EURO GOVT-Greek yields fall on fresh aid hopes, Bunds slip
Tue May 31, 2011 12:49pm EDT
* Greek bond yields lower on report of German concessions
* EU/IMF agreement could see yield curve disinvert
* 10-year Bund yields top 3 pct as risk appetite picks up
By
William James and Kirsten Donovan
LONDON, May 31 (Reuters) -
Greek bond yields fell on Tuesday as investors sought out higher-yielding assets after reports that German opposition to more aid for Greece was softening, though relief in the market was likely to be short-lived.
European officials met to sketch out options for a second bailout package, and the Wall Street Journal said Berlin was considering dropping its push for an early rescheduling of Greek bonds.
"Anything on the Greek situation which shows an improvement is welcome in the near term but at the end of the day it's only a sticking plaster over the problem to buy them time," said Alan McQuaid chief economist at Bloxham Stockbrokers in Dublin.
Greek bond yields were 40 to 50 basis points lower across the curve on Tuesday, led by the short end, but two-year yields were still near 26 percent and a bid/offer spread of over 300 cents reflected the severe illiquidity in the market.
The pick-up in risk appetite saw safe-haven German bonds suffer. Bund futures FGBLc1 slid by more than half a point and cash market yields pushed above 3.0 percent on 10-year debt.
Analysts said the next key event in Greece's battle to avoid default and get its public finances back on track was a report on the country's progress towards meeting austerity targets.
The report will determine whether Greece receives the next 12 billion euro tranche of rescue cash from the IMF, key to meeting 13.7 billion of imminent funding needs.
If the IMF decides to release the next batch of bailout funding, the market could then push back its expectations of a Greek debt restructuring.
"Yields would fall across the curve and we could easily see yields down hundreds of basis points at the front end of the curve, and given where bid/offer spreads are that wouldn't be a large move," said ING rate strategist Padhraic Garvey.
"It would provide greater support for the front end and we could see the yield curve disinvert and especially 2012 maturities doing quite well."
BUNDS
June Bund futures FGBLc1 settled 34 ticks lower at 125.35, having failed to break technical support at the 125.00 level.

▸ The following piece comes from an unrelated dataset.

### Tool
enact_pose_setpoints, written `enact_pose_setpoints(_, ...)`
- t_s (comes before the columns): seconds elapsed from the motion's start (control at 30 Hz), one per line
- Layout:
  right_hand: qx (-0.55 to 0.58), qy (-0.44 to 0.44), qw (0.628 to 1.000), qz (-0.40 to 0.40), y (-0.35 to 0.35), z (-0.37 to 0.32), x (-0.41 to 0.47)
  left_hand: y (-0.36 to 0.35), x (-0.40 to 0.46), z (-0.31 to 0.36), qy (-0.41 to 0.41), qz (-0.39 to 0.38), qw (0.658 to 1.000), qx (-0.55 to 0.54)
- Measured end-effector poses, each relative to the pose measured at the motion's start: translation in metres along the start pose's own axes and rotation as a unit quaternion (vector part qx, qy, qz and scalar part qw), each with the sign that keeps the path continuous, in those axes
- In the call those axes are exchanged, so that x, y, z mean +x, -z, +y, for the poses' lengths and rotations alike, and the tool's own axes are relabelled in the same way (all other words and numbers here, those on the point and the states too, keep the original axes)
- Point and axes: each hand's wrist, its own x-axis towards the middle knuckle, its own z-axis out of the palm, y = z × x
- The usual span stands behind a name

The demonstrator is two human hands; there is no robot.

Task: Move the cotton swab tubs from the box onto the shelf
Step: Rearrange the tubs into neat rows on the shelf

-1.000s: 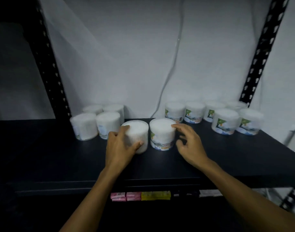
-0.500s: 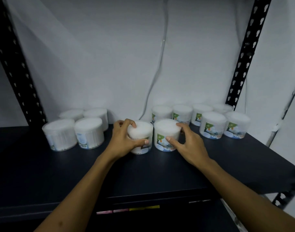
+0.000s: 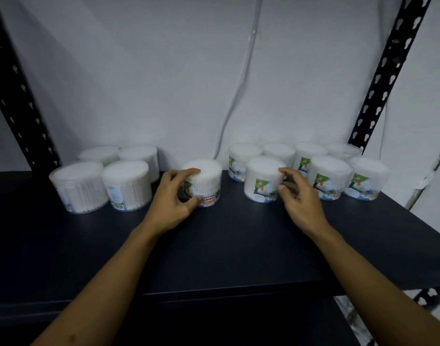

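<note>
Several round white cotton swab tubs stand on the dark shelf (image 3: 239,245). My left hand (image 3: 174,196) wraps its fingers and thumb around one tub (image 3: 206,181) with a "COTTON BUDS" label, near the middle. My right hand (image 3: 297,196) touches the right side of another tub (image 3: 262,179) with a tree label, thumb and fingertips against it. Both tubs rest on the shelf surface, a gap between them. The box is not in view.
A cluster of tubs (image 3: 126,186) sits at the left, a double row of tubs (image 3: 331,176) at the right. Black perforated uprights (image 3: 379,83) frame the shelf. A thin cable (image 3: 239,96) hangs down the white wall behind.
The two tubs stood side by side in the middle; now they are apart, the left one slid left and the right one slid right towards the right-hand group. The view has shifted too.
</note>
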Motion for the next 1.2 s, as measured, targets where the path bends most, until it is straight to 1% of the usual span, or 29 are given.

"People have been thinking the rally is overdone, but it keeps going and keeps sucking them in," a trader said.
"Shorts are being stopped out by the day and we will need to see two or three days of bearish trading to be able to call the top to this rally, but until we get something sorted regarding Greece we can stay in the uptrend."
A second trader said the market still felt short, meaning few were positioned for a further rise in prices, but the trader added that much of the day's selling came from central banks.

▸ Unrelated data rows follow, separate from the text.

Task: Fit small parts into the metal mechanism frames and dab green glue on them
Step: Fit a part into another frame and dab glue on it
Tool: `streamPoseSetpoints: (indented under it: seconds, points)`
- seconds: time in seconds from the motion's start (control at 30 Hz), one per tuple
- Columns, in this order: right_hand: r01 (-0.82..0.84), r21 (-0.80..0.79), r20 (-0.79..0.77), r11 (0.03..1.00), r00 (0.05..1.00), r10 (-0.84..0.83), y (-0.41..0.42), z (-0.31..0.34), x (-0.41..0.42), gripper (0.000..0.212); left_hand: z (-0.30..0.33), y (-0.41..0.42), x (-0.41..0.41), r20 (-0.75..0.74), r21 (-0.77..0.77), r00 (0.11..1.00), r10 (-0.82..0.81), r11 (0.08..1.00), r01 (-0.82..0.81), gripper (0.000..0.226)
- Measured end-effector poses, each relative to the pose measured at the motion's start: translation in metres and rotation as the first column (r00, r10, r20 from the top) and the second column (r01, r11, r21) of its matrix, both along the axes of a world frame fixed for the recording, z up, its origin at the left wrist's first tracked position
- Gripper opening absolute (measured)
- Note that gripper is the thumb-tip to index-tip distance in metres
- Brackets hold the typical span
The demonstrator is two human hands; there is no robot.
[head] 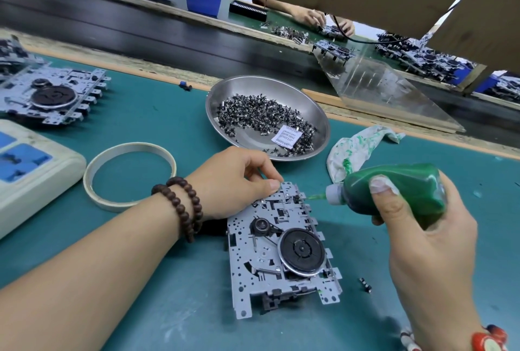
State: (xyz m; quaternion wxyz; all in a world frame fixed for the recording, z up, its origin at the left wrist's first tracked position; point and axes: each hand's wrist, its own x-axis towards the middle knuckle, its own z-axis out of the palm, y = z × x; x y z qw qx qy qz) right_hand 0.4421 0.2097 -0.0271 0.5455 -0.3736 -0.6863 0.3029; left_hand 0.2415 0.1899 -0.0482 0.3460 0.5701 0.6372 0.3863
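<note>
Metal mechanism frame (277, 249) flat on the green mat (157, 125), between the two hands, long axis running away from the body and leaning slightly left at the far end. Black flywheel (302, 249) on its right half, toward the near end.

Left hand (239, 181) at the frame's far left corner, fingers curled, thumb and fingertips pressing or pinching at the frame's edge; whether a small part is held there, impossible to tell. Beaded bracelet (183, 207) on that wrist.

Right hand (422, 227) wrapped around the green glue bottle (394, 190), bottle lying nearly level, nozzle (316, 196) pointing left at the frame's far right edge. Nozzle tip at or just beside that edge; actual contact not resolvable.

Governing relation: target spot on the far end of the frame, just right of the left thumb and directly ahead of the nozzle, so the dab calls for only a short leftward advance of the right hand while the left steadies the frame.

Beyond the left hand: steel dish (318, 114) of small parts (264, 120) with a desiccant sachet (287, 136). Beyond the right hand: glue-stained rag (354, 151). Left of the left forearm: tape ring (129, 176); further left, another frame (53, 97). One loose small part (365, 285) near the right wrist.
</note>
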Motion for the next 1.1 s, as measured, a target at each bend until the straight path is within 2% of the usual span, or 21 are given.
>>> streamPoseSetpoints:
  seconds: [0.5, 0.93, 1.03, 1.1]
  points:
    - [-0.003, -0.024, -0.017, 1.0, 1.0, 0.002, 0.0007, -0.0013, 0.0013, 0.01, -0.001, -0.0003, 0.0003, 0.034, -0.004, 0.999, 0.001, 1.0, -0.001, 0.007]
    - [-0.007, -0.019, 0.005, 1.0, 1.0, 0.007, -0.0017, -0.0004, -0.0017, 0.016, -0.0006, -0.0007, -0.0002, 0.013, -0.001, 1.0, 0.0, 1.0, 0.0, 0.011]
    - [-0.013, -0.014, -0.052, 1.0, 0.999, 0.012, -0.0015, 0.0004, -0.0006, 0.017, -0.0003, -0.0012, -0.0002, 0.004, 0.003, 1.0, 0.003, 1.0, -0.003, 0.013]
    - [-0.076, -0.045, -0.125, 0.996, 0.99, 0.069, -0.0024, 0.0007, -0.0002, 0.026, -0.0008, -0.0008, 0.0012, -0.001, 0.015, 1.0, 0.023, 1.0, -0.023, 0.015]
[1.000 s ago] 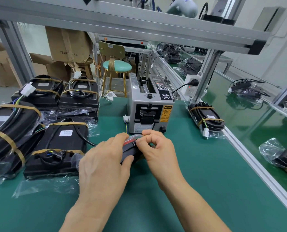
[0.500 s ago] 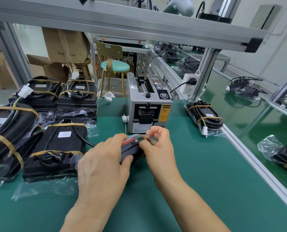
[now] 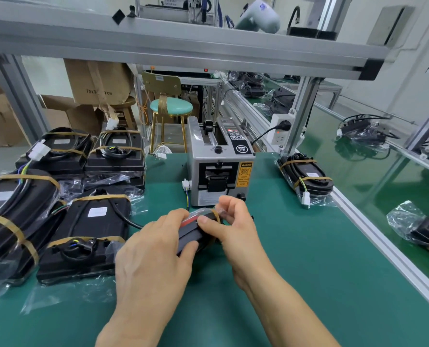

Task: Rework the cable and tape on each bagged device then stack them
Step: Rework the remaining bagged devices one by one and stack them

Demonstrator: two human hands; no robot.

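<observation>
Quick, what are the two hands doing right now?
Left hand: grips the black bagged device with a red stripe from its side.
Right hand: fingers curled, pinching the tan tape band on that device.

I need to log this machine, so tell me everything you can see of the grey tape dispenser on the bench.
The tape dispenser is a boxy grey metal unit, upright on the green mat just beyond both hands. Its front has a dark feed slot, a yellow caution label and a black knob; the top carries a roller, a dial and a black control panel. Neither hand touches it.

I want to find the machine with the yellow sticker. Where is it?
In the head view, the grey tape machine stands mid-table on the green mat, just behind both hands, with stacked bagged devices to its left.
</observation>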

Two-year Bund yields DE2YT=TWEB rose 3 bps to 1.61 percent and 10-year yields DE10YT=TWEB climbed 4.6 bps to 3.02 percent.
The positive tone spread through other lower-rated states with the Spanish/German 10-year yield spread narrowing as much as 11 bps to 230 bps and the Italian equivalent 10 bps.
However, the potential knock-on effect from any Greek default was highlighted as Fitch cut Cyprus's sovereign rating to A- from AA-, saying it was concerned at the high level of exposure its banks had to Greek debt.
"We have a 'glass half empty' view of the whole crisis... we think it is going to intensify," said Rabobank strategist Richard McGuire.
If Spanish 10-year yields, currently at 5.36 percent, were to rise above 5.6 percent that could confirm that the crisis was spreading, McGuire said.
"
If we become more confident that the crisis is spreading then we could enter a riskier, more volatile trade. One that we might consider would be to short Italy versus Belgium."